Segment Open

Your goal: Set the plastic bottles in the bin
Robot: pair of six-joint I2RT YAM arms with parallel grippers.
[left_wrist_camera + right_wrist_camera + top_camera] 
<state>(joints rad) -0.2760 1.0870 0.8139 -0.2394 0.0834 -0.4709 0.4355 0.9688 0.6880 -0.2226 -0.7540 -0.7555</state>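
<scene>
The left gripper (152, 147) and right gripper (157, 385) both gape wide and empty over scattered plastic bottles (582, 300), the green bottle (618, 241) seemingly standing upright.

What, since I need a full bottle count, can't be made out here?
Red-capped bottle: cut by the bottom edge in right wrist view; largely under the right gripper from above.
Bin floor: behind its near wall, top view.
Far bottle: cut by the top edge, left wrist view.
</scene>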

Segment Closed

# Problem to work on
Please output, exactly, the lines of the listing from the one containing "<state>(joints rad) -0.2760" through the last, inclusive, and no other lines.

# Expected answer
<state>(joints rad) -0.2760 1.0870 0.8139 -0.2394 0.0834 -0.4709 0.4355 0.9688 0.6880 -0.2226 -0.7540 -0.7555</state>
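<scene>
The left gripper (152, 147) and right gripper (157, 385) both gape wide and empty over scattered plastic bottles (582, 300), the green bottle (618, 241) seemingly standing upright.

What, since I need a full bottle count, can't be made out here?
Red-capped bottle: cut by the bottom edge in right wrist view; largely under the right gripper from above.
Bin floor: behind its near wall, top view.
Far bottle: cut by the top edge, left wrist view.
</scene>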

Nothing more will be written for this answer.